What do the mainframes of the 1960s, the databases of the 1990s, and the blockchains of the past decade all have in common? With every new generation of technological infrastructure, the changes start at a very low-level and ripple outwards, soon reaching an inflection point wherein the technology explodes, transforming the very way that business is conducted globally. Every time after that initial explosion comes a consolidation, where the infrastructure becomes abstracted away and applications themselves become the focus. And that’s when the real innovation starts happening.
“Blockchain” can mean any platform that adds consistency guarantees and commonly includes some form of applications running on these platforms. This technology can bring new properties to an existing category of applications and we don’t need to invent a new blockchain application to get value from technology. Rather, we need to get the technology to support these existing applications.
Take a traditional blockchain example that everyone knows: Bitcoin. It’s the original blockchain app and it remains a high-value application. Blockchain remains highly valued and closely associated with such digital assets, but so far it has rarely ventured beyond such core use. DAML sees the potential to take some of these ideas and apply them to other branches of business beyond cryptocurrency.
We currently find ourselves at such an inflection point. Realizing the historical parallels to these other technological paradigm shifts over the decades, we see in the distributed ledger technology (DLT) of the blockchain space entirely new business opportunities that are well within reach. With this post, we will show examples of the changes and new opportunities that lie ahead in the near future. For this piece, the examples chosen are non-financial, but everything is transferable to the financial sector and other business opportunities.
To clarify, DAML is not a blockchain platform. DAML is an open source tool stack developed by Digital Asset that allows developers to build and deploy distributed applications that run on top of these platforms. We want to enable development teams the world over to build value. But in order to do that, they need to put the application first.
We identify four key pillars that comprise the Distributed Application:
First Pillar: Abstract away the infrastructure.
Second Pillar: Bring Agile to applications.
Third pillar: Give developers to tools to build complete applications
Fourth pillar: Make cheap, fast and complete deployment targets available.
With this post, we will look at the first two pillars.
First Pillar: Abstract away the infrastructure.
Putting value first means that you need abstraction. Developers can write a program once and just deploy it anywhere it fits, utilizing DLT, blockchain, cryptographic database or any other similar system. Developers generate business value by focusing on the app instead of other structural concerns.
The benefits can then flow to all sorts of applications. For example, let’s look at project management. These have lots of features, automations, and integrations, features that are seemingly far away from the monetary aspect of blockchain technologies. So nobody would think of this as a blockchain application, but there are strong distributive components, especially centered around qualities like trust, knowledge, and control. A lot of sensitive information gets shared in a project management application and we get used to these applications being centralized, so we work around such limitations.

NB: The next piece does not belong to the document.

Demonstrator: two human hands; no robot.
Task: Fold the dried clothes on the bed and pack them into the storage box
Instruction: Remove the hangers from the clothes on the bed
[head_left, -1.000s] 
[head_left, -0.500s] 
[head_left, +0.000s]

Second Pillar : Bring Agile to applications.
Distributed Applications need Agile in order to keep pace with the modern business world. With iterative scaling, developers can go all the way from a Proof of Concept built-in base to the scale of a national infrastructure. An Agile approach becomes crucial for minimizing risk and reaching solutions quickly.
Every cycle accumulates risks and costs, so keeping a short cycle is important. Agile allows us to test a product hypothesis with minimal resources, deliver a complete product to customers, and iterate quickly and do regular releases. To allow for rapid development and scale to significant size, we need that infrastructure, upgradeability and tooling to allow developers to be Agile to scale. DAML’s smart contracts can unlock all kinds of new business opportunities and there is more to come.